He was falling out of the rhythm, out of the habit. The habit of doing what he ought, with a peaceful, trusting spirit. In a classroom of one, at the kitchen table with your mom, it’s hard to practice waiting for others around you to finish sharing their ideas or waiting patiently while the teacher checks the other students work. I wasn’t spending much worry on the atrophy of such habits, but when I saw the poster for the Spring Recital I knew we should attend.
He could sit and practice his patience, his attention. We could spend time supporting a community that had been doing so much supporting of us.

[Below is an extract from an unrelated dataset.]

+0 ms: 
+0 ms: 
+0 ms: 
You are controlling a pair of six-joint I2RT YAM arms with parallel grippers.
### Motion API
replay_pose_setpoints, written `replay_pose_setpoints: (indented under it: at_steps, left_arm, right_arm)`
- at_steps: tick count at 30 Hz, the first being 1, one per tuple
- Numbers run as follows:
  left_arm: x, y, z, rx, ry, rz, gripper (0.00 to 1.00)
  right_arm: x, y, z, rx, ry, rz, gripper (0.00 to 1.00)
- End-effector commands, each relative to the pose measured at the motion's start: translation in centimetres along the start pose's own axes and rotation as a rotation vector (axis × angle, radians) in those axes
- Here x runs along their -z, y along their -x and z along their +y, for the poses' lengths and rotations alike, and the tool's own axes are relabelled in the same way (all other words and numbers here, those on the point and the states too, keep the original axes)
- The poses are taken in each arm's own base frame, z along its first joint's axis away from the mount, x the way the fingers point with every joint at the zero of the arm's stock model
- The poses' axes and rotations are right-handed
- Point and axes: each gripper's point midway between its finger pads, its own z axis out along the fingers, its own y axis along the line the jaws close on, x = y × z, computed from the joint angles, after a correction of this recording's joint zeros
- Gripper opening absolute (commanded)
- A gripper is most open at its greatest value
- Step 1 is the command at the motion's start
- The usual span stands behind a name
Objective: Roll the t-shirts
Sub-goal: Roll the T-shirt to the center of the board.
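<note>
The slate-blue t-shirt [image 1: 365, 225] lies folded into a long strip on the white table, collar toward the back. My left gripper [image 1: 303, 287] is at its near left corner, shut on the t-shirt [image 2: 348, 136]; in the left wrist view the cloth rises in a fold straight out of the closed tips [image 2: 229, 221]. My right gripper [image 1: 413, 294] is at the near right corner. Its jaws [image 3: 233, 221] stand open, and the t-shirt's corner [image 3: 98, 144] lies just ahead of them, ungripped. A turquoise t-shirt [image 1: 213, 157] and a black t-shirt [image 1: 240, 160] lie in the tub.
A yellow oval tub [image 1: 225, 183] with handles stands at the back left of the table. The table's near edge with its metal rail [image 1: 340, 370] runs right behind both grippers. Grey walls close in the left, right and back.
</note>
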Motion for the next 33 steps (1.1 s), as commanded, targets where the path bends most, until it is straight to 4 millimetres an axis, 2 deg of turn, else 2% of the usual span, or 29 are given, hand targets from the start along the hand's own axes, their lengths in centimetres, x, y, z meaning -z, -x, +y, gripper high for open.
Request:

We entered the auditorium after the performance had begun and quietly grabbed two seats in the back row. We watched the individual students recitals and I cried because that is what I do when bravery is on display. Soon it was time for the first grade to perform together. As they made their way to the stage Beaudin insisted we move up into their seats, to watch from there.
‘But Beau, that’s the literal front row.’ I thought, ‘You do realize that your desire to go unnoticed will be lost completely if we go up there. You know that ever eye in the room will see us, the mythical kid with cancer who they’ve read about in the school newsletter, but never seen. Beau, we can’t go up there- it’d be so much spotlight you may as well be up on the stage.

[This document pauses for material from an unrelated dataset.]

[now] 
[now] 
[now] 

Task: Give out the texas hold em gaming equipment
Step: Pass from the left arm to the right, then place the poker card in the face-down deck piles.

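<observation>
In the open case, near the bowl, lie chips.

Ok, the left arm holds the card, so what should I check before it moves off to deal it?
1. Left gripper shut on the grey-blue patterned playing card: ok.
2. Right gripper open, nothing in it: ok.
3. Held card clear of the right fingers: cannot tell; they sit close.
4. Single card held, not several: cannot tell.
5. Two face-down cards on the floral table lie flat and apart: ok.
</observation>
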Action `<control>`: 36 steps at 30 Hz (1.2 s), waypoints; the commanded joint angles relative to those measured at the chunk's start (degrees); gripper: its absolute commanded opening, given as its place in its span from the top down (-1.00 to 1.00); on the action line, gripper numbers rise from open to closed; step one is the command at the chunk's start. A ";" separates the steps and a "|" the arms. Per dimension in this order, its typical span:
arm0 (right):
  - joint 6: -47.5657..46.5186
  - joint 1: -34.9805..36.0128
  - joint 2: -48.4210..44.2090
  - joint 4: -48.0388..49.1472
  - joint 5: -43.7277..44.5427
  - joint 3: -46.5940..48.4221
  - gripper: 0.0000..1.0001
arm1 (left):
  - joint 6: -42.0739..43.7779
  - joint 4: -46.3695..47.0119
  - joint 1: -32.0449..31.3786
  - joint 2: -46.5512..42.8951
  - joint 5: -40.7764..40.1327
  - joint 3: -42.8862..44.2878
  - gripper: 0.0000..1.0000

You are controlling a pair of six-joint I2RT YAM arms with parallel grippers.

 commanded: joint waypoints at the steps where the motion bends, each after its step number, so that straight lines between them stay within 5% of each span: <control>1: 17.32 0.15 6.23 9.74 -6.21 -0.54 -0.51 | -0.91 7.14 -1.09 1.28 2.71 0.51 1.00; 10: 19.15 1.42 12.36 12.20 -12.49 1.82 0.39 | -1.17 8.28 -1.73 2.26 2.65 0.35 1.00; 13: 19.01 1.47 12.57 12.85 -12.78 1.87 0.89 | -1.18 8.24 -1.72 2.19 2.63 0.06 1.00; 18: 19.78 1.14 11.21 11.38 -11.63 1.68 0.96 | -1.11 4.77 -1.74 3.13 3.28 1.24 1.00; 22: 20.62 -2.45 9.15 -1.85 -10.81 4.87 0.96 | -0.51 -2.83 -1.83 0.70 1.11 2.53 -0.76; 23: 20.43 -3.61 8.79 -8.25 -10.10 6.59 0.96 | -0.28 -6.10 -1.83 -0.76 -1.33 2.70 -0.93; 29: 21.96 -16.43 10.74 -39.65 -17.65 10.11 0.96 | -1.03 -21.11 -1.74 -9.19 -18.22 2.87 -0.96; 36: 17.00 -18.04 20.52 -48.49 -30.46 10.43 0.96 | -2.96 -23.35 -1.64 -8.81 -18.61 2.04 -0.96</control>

Before I could filter my fear out enough to answer, he was moving to the front row. I followed him. In the small auditorium, the kid with cancer and his mom moved up close to listen. Front and center.
“You’ve got a friend in me. You’ve got a friend in me. When the road looks rough ahead and your miles and miles from your nice, warm bed…” The first graders began to sing.
“Ugh, mom! They sang this to me,” he whispered.
“Mom! This song! They sang it and said, ‘You’ve got a friend in me, Beaudin!’
“Ok, be quiet.”
“And they were making fun of me.”
“Where they making fun of you? Really Bubba?” I questioned.
“Yes mom, even Mr.Gray told them to sing it!”
“Oh… was it possible they were meaning to say, just that… they were your friend… just that even if you had cancer and weren’t at school… they were still your friends?”
“Mom! No. They just kept saying it. They kept saying I had a friend in them. What does that even mean?. It is so rude!”
“I don’t know Beau, I think they just love you.”
I wondered why we were here in the first row, having a conversation about the meaning of this song, a conversation that could have been so much easier to hash out where we had been sitting before.
“I want to leave.”
“Beau, we can’t leave right now, during the song.”
The last few piano notes played and Beau got up to return to back of the auditorium. Things felt heavy. He had a friend in them. And he felt embarrassed.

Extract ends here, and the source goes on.